During the second video we even hear Zac (or maybe Jay?) say, “the big day is tomorrow, we’re all feeling very tired, morale is low, but we go on” and Maximus himself, in a moment of frustration and exhaustion says, “we need to be taken relatively seriously”.
To their credit, Zac and/or Jay answer, “no we don’t” but it’s too late, Maximus answers, “yes, we do” and it’s clear: the pressure to follow up the first hit has taken the fun out of the process.
So while this series of pranks, on the surface, takes the piss out of fashion week, they also solidify a deeper truth: fashion is about fun, it’s about creating and enjoying beautiful things.
And when it’s not fun it’s not enjoyable.
I Get It
High fashion is easy to hate and easy to poke fun at, and when it veers into rigid self-seriousness, it can prove itself deserved of such treatment.
But what these pranks unwittingly reveal about fashion is that when you’re having fun, you’re going to attract a good energy. If you’re enjoying yourself, you have a chance at success.
Zac and Jay, definitely laughing at how ridiculous the contents of their wardrobe are, nonetheless, having a blast.
They are throwing a thousand things at the wall and seeing what sticks.
Their definition of “sticking” might be different than a legit designers, but they are inarguably approaching the task of dressing a model with innocent, open minded glee.
Open-mindedness is the first step in creativity.
You cannot hate what you are making while you are making it.
The hating-it part of creating something comes later, after you release it into the world and see how poorly it’s received.
Finding your own fashion style is about not taking yourself so seriously that all you feel comfortable wearing is the same shorts-and-a-t-shirt combination you’ve been wearing since high school.
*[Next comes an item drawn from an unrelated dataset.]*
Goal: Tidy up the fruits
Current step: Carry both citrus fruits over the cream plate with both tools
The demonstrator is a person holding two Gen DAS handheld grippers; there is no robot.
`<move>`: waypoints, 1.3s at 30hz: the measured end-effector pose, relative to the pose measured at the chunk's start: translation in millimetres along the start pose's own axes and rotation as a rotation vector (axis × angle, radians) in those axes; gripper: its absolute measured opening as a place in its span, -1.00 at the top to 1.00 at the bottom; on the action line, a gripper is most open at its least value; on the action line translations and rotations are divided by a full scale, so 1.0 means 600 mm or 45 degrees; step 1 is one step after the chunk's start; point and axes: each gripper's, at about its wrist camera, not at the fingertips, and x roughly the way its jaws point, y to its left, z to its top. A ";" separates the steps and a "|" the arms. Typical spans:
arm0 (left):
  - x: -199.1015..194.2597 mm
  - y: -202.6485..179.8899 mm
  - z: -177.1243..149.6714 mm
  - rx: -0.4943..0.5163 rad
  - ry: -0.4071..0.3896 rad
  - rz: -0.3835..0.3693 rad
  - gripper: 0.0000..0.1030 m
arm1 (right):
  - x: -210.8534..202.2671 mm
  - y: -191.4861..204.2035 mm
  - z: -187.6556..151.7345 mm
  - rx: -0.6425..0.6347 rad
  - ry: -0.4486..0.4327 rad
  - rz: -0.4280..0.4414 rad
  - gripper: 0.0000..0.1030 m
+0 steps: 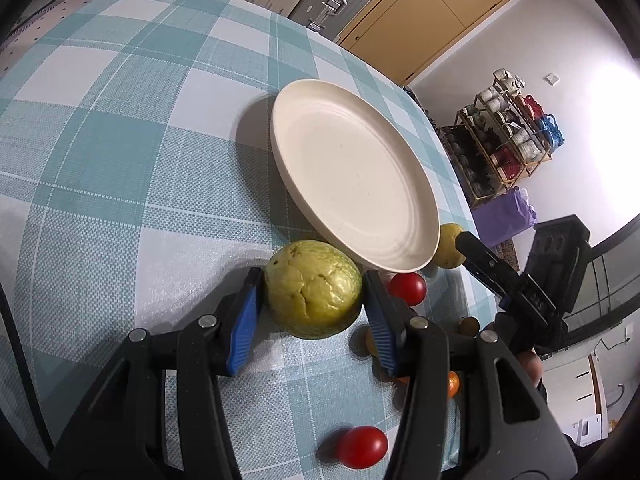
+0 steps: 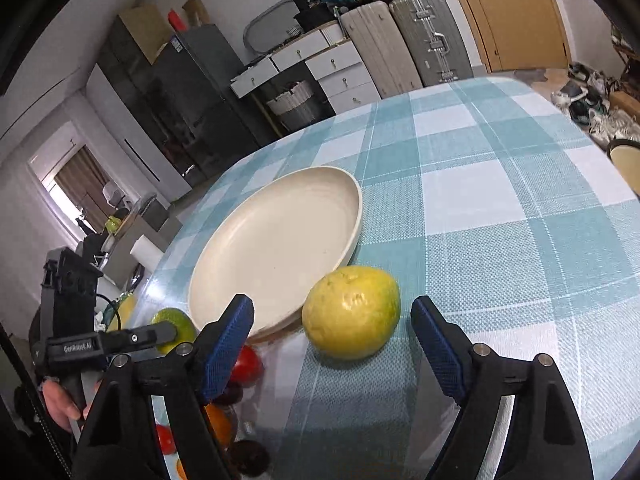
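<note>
Foreground, left wrist view: black jaws with blue ribbed pads of the left gripper are seen closed on a bumpy, cracked, yellow-green guava-like fruit, one pad pressed to each side of it.
Held fruit, position: it is gripped low over the teal-and-white checked tablecloth, just beside the near rim of the plate; contact with the cloth cannot be judged.
Plate: a round cream-white shallow plate is set on the cloth with nothing in it.
Right gripper: the black two-finger right gripper is held with its jaws spread wide; its blue pads are kept clear of a smooth round yellow citrus-like fruit, which is framed between them and ahead of the tips.
Yellow fruit, position: it is rested on the cloth, touching or almost touching the plate's edge.
Small fruits: a red cherry tomato is placed beside the left gripper's right finger, another red oval tomato lies nearer the camera, and a small orange fruit is partly hidden behind the finger.
Hand: fingers are wrapped around the left gripper's handle in the right wrist view.
Background: silver hard-shell suitcases are stood against a wooden door.
</note>
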 end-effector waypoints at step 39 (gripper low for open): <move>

I absolutely do not know what has happened to Gavin McInnes in the last 8 years since he released this video, it’s probably a topic for another, much more serious article, but I would be lying if I said this video didn’t find me at the right time in my life.
There’s nothing racist, conspiratorial or even too self-righteously angry about, “How To Dress Your Age”.
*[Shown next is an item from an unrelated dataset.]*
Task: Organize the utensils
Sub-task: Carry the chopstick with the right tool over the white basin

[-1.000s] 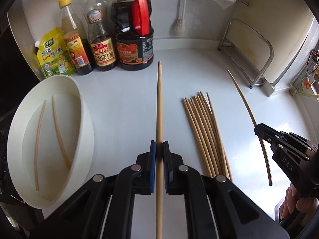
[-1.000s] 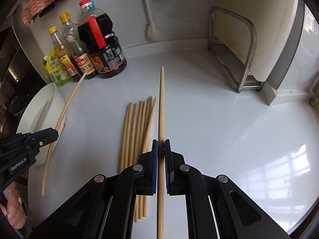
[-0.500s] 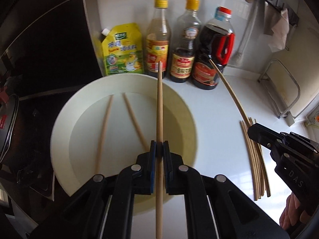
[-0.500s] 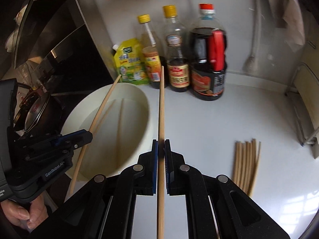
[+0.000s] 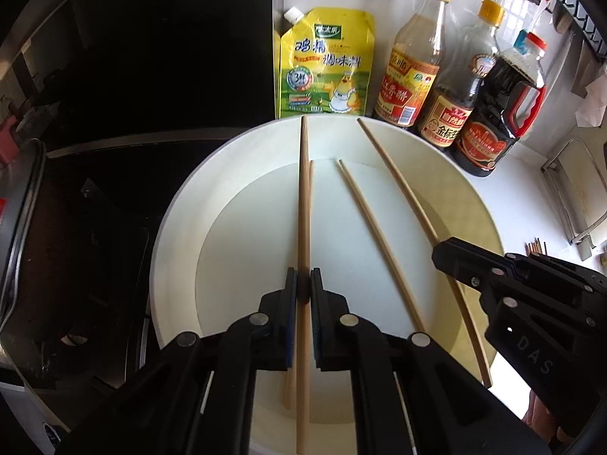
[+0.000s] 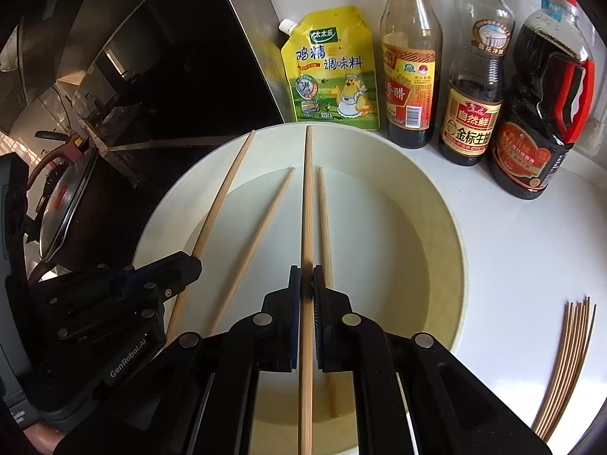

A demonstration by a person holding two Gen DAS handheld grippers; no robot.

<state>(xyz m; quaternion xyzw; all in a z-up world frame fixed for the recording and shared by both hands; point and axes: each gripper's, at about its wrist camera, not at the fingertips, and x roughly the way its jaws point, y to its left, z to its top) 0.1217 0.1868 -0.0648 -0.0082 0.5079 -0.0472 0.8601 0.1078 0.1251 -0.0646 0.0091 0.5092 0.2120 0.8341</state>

It simply contains the quote that got me to stop taking myself so seriously, and start taking what I wear more seriously,
“I think fashion style is a fun game…people who take it seriously miss the point, and people who don’t participate miss the point”
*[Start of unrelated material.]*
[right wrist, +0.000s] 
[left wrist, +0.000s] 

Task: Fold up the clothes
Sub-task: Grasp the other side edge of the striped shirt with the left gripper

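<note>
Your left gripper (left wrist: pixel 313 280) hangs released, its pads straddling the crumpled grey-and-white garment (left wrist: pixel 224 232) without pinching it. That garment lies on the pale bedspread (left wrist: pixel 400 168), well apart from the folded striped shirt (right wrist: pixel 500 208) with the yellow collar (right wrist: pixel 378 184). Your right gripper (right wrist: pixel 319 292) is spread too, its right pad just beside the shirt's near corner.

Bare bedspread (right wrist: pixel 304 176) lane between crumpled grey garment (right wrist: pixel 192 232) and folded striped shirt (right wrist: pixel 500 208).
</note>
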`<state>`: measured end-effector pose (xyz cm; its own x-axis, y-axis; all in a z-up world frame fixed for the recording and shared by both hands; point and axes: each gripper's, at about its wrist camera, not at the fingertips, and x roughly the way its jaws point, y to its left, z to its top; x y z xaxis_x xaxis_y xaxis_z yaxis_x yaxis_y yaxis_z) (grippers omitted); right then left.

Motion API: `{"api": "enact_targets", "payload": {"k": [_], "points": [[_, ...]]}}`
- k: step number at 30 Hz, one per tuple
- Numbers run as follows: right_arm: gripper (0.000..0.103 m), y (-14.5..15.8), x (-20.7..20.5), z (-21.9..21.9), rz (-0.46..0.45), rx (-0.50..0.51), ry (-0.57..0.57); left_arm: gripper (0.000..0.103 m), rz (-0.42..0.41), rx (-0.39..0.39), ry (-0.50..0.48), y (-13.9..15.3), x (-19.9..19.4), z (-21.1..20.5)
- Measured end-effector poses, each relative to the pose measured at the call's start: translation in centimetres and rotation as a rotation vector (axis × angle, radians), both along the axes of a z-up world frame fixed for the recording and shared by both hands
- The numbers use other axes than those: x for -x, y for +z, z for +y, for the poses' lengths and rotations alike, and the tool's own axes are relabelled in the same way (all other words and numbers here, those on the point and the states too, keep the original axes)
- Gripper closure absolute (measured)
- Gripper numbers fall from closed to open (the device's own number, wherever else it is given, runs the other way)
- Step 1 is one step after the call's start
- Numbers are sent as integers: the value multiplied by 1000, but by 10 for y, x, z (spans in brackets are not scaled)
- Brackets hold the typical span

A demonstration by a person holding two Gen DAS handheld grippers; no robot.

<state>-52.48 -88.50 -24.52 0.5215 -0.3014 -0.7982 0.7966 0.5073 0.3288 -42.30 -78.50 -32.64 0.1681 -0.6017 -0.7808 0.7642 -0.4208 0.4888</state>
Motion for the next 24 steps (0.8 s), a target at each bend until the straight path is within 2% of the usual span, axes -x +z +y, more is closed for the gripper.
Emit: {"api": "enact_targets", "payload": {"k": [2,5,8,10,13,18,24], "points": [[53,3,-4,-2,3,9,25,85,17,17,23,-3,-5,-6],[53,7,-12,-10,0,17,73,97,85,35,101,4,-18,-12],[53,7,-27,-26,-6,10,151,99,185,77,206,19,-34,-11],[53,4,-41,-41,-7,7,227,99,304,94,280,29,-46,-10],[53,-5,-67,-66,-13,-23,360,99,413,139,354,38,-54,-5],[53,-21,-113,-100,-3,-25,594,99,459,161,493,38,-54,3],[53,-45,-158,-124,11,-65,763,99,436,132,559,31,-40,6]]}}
Nowadays, almost a decade later, I would add a finer point on it: while people who don’t participate in fashion are still missing the point, people who take it too seriously, to the point that it’s no longer fun, are also equally missing the point.
Taking fashion somewhat seriously, enough to give it even a modicum of thought and planning, was a big step up for me, and was an important part, perhaps ironically, in helping me find the joy in it.
Zac and Jay were back to doing their best work by the third video, when they realized success wasn’t about putting pressure on yourself or trying to live up to something you had created before.
Success in fashion, just like in Sneaking-Into-Things Youtube Channels, is all about finding the joy and trying to put that back out into the world.